Apartments are subject to the District of Columbia rent control legislation if the landlord owns five or more rental units in the city. An incorrect figure was reported in last week's District Weekly.
Three months late, a report on whether rent ceilings in the District should be raised, lowered or left the same will be submitted to the City Council in the near future.
Prepared by the Rental Accommodations Office (RAO), which administers the city rent control program, the report was presented last week to members of the Rental Accommodations Commission. The commission will consider the findings, which have not been made public, and is expected to forward its recommendations to the council by the end of the month. The report was due Nov. 15.
Officials at the RAO said they did not have enough money or manpower to finish the study earlier.
Apartments are covered by rent control if the landlord owns four or more rental units in the city.
A second report, on the effects of evictions of low- and moderate-income tenants from 1974 to 1978, and the extent of citizen dislocation as a result, also was due at the end of 1978 but still has not been sent to the City Council. It, too, has been delayed because of a shortage of money and staff members, according to RAO officials.
Inadequate funding and a backlog of work are only two problems that have plagued the RAO, which is responsible to the mayor's office.
The office has been criticized by both landlords and tenants during the past year, who charge that a high turnover of employes, lost hearing evidence, inefficiency, administrative mismanagement and a long wait for decisions have been common occurrences, and that the staff is not doing a good job in overseeing the city rent control program.
"The City Council passes the law and doesn't consider the cost allocation that it involves," said Raymond Howar, president of the Washington Board of Realtors and a landlord member of the Rental Accommodations Commission. The commission is the appeals body for the Rental Accommodations Office. "RAO said it needs $3 or $4 million to administer the law and we've operated at less than a million. We need additional and more competent staff."

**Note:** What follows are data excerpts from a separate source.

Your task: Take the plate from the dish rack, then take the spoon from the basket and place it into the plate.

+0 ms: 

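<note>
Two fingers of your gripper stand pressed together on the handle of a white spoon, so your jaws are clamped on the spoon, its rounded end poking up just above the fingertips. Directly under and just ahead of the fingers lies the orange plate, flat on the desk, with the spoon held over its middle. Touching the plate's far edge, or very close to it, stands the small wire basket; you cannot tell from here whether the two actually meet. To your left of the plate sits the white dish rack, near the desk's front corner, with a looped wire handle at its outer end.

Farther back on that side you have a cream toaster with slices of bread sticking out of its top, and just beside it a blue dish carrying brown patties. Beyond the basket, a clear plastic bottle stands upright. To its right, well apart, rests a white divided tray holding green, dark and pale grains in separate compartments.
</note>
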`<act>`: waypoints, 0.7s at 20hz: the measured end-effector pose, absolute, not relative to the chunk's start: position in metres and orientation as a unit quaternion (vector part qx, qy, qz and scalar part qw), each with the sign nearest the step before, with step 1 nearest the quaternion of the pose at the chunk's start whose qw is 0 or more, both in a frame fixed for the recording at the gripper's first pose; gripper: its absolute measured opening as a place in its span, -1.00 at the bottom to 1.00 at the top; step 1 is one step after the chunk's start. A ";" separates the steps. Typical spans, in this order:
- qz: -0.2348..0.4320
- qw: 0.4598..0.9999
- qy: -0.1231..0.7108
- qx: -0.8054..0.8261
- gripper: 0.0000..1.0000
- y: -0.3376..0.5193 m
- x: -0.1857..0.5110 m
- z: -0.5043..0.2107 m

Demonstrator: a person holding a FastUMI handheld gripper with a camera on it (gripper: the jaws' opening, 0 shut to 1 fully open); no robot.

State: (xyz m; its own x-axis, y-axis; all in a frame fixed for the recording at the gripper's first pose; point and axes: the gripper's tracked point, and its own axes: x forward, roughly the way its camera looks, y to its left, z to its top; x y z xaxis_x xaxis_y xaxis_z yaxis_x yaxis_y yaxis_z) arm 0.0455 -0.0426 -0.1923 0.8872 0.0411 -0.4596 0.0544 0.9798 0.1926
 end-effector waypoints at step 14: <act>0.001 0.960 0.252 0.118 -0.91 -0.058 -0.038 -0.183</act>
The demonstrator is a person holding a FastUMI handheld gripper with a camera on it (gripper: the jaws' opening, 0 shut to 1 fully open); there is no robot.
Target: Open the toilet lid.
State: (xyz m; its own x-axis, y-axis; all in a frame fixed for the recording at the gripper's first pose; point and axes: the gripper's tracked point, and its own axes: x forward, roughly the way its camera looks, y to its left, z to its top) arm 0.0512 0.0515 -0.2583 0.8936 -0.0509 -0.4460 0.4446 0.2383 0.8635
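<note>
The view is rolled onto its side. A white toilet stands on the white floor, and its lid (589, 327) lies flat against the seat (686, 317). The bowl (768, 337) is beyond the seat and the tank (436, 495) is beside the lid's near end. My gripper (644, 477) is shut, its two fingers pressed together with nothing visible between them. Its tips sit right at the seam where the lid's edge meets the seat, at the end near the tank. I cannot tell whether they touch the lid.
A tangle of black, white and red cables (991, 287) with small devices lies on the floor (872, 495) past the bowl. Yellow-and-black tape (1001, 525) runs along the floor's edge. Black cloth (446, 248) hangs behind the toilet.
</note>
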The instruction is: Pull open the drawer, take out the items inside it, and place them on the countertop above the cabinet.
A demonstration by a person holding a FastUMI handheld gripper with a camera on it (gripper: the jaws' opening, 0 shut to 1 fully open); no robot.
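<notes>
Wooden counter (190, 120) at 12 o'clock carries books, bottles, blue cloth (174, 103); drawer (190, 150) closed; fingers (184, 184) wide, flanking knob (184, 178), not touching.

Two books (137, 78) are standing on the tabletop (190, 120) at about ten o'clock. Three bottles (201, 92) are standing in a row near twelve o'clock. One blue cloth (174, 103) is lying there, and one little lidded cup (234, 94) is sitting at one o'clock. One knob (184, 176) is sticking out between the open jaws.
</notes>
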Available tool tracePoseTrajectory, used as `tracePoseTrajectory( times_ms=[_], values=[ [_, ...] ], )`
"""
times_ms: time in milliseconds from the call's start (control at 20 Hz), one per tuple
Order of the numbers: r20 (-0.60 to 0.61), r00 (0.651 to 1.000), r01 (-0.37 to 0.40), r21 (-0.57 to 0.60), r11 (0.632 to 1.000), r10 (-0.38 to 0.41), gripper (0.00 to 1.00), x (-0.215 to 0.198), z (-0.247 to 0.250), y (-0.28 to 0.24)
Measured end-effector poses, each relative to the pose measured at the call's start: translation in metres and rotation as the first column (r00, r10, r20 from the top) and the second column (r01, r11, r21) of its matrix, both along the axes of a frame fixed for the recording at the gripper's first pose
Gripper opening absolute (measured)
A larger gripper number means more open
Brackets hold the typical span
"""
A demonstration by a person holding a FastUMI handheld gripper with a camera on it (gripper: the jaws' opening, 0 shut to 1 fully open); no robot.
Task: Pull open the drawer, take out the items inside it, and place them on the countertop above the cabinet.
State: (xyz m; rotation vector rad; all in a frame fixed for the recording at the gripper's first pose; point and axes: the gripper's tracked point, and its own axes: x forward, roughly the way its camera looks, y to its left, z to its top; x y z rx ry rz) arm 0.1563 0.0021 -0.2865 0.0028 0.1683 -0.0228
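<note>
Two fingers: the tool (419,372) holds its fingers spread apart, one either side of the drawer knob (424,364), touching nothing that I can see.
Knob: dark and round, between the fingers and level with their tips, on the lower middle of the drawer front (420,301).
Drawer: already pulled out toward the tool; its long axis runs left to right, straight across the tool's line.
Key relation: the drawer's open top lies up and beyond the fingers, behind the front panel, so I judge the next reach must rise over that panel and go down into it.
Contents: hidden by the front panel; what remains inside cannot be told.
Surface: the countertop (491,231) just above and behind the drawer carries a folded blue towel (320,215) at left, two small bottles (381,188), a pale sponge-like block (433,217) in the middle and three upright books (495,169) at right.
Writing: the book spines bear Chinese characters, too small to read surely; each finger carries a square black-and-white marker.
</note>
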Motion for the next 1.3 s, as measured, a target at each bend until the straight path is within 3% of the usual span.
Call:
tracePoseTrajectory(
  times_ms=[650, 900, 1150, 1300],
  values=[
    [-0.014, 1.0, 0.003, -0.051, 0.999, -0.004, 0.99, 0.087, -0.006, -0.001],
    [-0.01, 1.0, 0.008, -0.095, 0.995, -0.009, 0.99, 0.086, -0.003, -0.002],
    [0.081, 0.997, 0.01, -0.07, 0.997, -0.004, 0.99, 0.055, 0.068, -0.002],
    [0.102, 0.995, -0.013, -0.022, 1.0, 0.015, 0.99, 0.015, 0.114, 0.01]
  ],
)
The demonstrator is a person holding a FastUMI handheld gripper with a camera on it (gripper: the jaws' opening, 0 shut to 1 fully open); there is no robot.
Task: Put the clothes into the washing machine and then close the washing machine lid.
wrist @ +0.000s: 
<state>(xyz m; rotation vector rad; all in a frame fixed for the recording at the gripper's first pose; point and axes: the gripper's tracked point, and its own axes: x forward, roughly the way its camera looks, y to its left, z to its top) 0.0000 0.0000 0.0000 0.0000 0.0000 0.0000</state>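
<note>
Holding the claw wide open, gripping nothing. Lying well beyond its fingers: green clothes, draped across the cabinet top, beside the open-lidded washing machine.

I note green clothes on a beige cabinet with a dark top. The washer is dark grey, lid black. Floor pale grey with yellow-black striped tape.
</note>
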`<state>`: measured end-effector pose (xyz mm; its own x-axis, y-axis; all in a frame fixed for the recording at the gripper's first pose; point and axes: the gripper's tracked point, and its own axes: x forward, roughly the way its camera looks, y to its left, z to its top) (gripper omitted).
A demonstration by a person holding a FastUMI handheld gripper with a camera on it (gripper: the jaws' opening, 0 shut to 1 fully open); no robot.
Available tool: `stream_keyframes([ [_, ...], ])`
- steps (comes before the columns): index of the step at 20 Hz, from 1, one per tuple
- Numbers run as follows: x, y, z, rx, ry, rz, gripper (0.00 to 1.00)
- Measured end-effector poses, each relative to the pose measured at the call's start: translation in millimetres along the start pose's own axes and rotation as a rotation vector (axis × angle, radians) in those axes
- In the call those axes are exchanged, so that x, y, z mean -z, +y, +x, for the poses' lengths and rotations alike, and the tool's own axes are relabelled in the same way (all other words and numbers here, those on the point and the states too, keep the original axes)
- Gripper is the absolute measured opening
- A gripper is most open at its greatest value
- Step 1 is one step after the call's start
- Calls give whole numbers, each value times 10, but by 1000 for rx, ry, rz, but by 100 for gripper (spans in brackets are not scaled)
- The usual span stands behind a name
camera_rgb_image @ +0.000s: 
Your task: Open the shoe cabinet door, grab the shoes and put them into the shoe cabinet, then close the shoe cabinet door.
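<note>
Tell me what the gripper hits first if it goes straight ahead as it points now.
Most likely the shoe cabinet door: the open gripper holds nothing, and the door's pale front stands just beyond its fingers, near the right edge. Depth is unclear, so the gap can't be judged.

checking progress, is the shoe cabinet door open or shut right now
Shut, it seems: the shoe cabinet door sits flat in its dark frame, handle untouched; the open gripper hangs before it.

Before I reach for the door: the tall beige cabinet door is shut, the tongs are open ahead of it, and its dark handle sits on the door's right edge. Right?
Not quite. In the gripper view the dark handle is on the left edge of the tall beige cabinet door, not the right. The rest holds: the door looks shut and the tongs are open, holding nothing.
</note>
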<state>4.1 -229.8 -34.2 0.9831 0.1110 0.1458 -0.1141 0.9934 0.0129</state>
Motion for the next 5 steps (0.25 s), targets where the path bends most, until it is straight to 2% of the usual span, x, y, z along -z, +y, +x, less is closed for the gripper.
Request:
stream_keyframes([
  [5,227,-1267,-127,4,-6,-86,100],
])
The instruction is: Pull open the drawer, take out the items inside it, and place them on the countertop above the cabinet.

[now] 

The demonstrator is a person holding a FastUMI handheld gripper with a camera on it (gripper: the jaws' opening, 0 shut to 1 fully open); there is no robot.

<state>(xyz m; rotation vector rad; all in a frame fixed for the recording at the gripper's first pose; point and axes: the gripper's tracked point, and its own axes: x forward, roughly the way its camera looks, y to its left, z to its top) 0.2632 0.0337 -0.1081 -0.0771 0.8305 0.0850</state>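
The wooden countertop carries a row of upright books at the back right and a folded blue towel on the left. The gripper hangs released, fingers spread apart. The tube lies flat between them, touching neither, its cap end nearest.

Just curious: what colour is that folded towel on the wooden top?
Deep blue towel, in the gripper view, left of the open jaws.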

The Rental Accommodations Office employs about 60 persons and handles about 100 cases a month, chiefly landlord petitions for rent increases and tenant appeals for rent rollbacks and rebates. Owners can ask for rent hikes if they are making less than an 8 percent rate of return on their investment in a building. Tenant petitions usually are based on housing code violations or decreases in apartment services.
Late last year Bowles Ford, the rent administrator, asked the Department of Housing and Community Development for funds to finish both reports. He was given $10,000 and four staff members for the project.
"We never had any money appropriated for research. We ran out and had to pinch here and there for a few bucks," he said.
A member of the Rental Accommodations Commission who asked not to be identified, criticized the RAO and the commission for waiting until early November to hold hearings on the new increases when the report was due in mid-November. "The hearings should have been held in June or July," he said.
If the City Council approves an increase in the rent ceilings after receiving the report, the increases cannot go into effect until 12 months after the last increases, which will be May 1.
The council last March approved a rent increase that ranged from 2 to 10 percent, depending on how utilities were paid; the increases went into effect in most buildings on May 1. The rent increase was part of a legislative package that changed some provisions and added others to the city rent control law. Among the new provisions was the requirement that the RAO and its commission present to the council a report on rental housing and recommended increases, if any, every Nov. 15.
The RAO transition paper that was written by agency officials for the new city administration, a copy of which was obtained by The Washington Post, said, "The RAO budget has been seriously impacted by the burden of administering a new, more comprehensive law... with funds which had been allocated for the previous, less complex law."
In the report, RAO officials cite problems of inadequate funding, saying that "realistic but conservative estimates indicate projected expenditures of more than $950,000" for the 1979 fiscal year. Only $786,000 is budgeted, the report continued, adding that the RAO has "grown tremendously as a result of added responsibilities." The present rent control legislation went into effect last March.
The agency still needs more than the $950,000 the report cites, however, because it has been mandated to start a rent supplement program for one-fifth of rental households in the city, according to the transition paper. Other programs that are slated to begin when funding becomes available are hearings on landlords' petitions to evict tenants so that they can substantially rehabilitate their properties, hearings covering landlords' capital improvements costs, an expansion of the tenant hotline and installation of a computerized data system.
The RAO also does not have a large enough staff to ensure compliance with the law, according to the report, which says, "It is currently estimated that up to one-third of the rents being charged to new tenants in the District of Columbia are in excess of the allowable rent ceilings."
The paper also says that thousands of rental units are not registered with the agency, although landlords are required by law to do so.
Critics have charged that most RAO hearing examiners, who preside over complaints from landlords and tenants, do not have enough legal training or experience in hearing cases and are under pressure to issue decisions quickly because of a backlog of cases.
Rent administrator Ford acknowledges that "there was a period when we were cranking out cases like crazy. It was humanly impossible to review all the decisions." Now, however, all decisions are reviewed and "we earnestly attempt to catch all (the mistakes)."
Ford added that his office has "been improving the quality" of hearing examiners who are hired.